Defining Line

Oasis_in_LibyaIt’s a seductive idea, that there could be a ‘line in the sand’ marking an absolute transition from one thing to another. I suppose it’s the absoluteness that’s appealing in a world many have come to think of as murky and ambiguous. I was reminded of the power of that need for definition recently when we were interviewing new candidates for our writing group. We’re finishing Year Five since its birth, and the changes have been rife. Over this period the group has morphed into something so precisely perfect for the needs of its constituents, that it literally takes my breath away every time we meet. We’ve turned the writing group into an art form itself—something I sensed was happening a year ago as we got closer to the current formation, but now know to be a ‘fait accompli’.

Like all healthy organisms our writing group has changed continuously, adapting to the movement of participants in and out, as well as the burgeoning skills of the writers it supports. We’ve all learned so much and improved so inexorably that transition to a new state of being was a foregone conclusion. The only thing that hasn’t changed is the structure; the fact that we might all work in different genres at a given time and submit works of differing length, sometimes without linear progression, from one session to another. This concoction caused the librarian at the NY Society Library to label the group, ‘mixed’ (the only one of its kind) which quickly became ‘mixed-up’ in the minds of other writers in other groups.

It’s created a very fine filter when we’re searching for new members (or they’re searching for us), but reminds me of my former Yoga teacher’s criteria for participation in her classes, by invitation only. I was worried about being kicked out of the class as I was so new to that form of exercise, but it turned out our appropriateness was judged by fitness level, not familiarity with Yoga. That’s also true for our writing group. Membership is grounded in the commitment to the craft, not the specific output of the writer. I felt instinctively that was right five years ago when we began, but sometimes it takes experience to corroborate and reinforce certain truths. It’s been a pleasure to let the passion for writing define the curriculum.

But doesn’t that get messy when fiction and non-fiction are ‘mixed up’ together? Do memoirs, biographies, novels, personal essays and short stories have any clear way to work together? Can we, their authors, work together? Certainly we can, just as a yoga class of physically fit athletes can work together whether they know a ‘sun salutation’ from a ‘dead lift’.

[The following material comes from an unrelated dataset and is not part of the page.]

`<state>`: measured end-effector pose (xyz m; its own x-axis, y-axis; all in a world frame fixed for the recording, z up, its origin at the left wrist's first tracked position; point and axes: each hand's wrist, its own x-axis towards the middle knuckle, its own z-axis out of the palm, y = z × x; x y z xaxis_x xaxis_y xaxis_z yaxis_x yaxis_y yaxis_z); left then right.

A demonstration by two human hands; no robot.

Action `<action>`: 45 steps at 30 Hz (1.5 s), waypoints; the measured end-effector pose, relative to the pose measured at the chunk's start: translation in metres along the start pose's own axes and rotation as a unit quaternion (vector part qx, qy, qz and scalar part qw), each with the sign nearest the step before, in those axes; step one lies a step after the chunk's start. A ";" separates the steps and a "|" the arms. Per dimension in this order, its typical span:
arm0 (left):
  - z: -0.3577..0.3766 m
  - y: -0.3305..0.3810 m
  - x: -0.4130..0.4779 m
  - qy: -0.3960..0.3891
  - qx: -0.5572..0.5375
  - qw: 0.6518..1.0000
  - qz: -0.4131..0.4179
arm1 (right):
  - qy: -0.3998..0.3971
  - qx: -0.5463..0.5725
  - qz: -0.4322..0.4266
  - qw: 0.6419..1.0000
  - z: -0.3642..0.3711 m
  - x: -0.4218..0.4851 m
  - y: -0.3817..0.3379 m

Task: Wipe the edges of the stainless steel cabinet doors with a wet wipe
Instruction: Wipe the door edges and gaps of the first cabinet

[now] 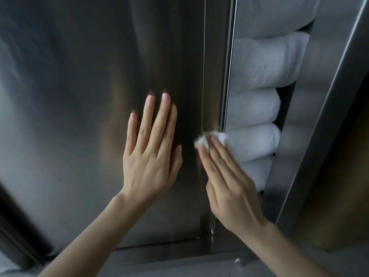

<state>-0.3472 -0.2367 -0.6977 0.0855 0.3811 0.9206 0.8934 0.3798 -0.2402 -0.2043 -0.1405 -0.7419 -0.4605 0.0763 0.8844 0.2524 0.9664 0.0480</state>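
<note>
A brushed stainless steel cabinet door [89,80] fills the left and middle of the head view. My left hand [151,154] lies flat on it with straight, spread fingers. My right hand [229,176] presses a small white wet wipe [203,139] with straight fingers against the door's right vertical edge [212,86]. The wipe is crumpled under my fingertips, and part of it is hidden by them.
Right of the edge the cabinet stands open on a stack of rolled white towels [259,108]. A second steel door [327,120] slants along the right side. A steel ledge [179,258] runs below the doors, with a small white scrap [237,260] on it.
</note>
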 end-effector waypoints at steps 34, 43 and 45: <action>0.008 0.021 -0.119 -0.159 -0.012 0.985 0.074 | -0.084 0.018 0.003 0.996 0.037 -0.118 -0.006; 0.015 0.029 -0.157 -0.197 -0.011 0.976 0.094 | -0.222 0.017 -0.013 0.975 0.049 -0.177 -0.010; 0.015 0.030 -0.157 -0.196 -0.011 0.976 0.094 | -0.229 0.028 -0.009 0.973 0.046 -0.176 -0.010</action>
<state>-0.3406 -0.2731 -0.8540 0.0771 0.7371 0.6713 0.8881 0.2552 -0.3822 -0.1652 -0.1524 -0.9192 -0.7985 0.1479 0.5835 0.2000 0.9795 0.0254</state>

This all came to me recently when I was talking in my head to characters I live with because their stories in my novels aren’t finished. In my hypnogogic state between waking and sleeping, I realized I no longer think much about or talk with the ones whose stories are done. Just like the ‘characters’ in my memoir, and especially the protagonist my grandmother, who lived with me every day from my early teens when she died to the completion of my memoir about her, I know I’m done when those people, fictitious or not, when our daily dialogue slips away in a comfortable, contented way. The memoir people are exactly like characters in my first novel once their story was told (whew!), but unlike the second which has grown into a sequel. Those characters are by my side and in my head still, reminding me of the memoir and my grandmother before her story was done.

So there it is; fact and fiction, truth and myth, all stirred up together in a wonderful recipe of writing. If someone wants a definitive line between genres, some nice, clean demarcation to balance on when writing or reading a story (or joining a writing group), let that line be determined by the writing itself. Because fact and fiction are so well blended they come out an inseparable amalgam of the truth any way you look at it. I said blended; not mixed-up; everything collaborating together seamlessly, reflecting the truth and fantasy of everything else.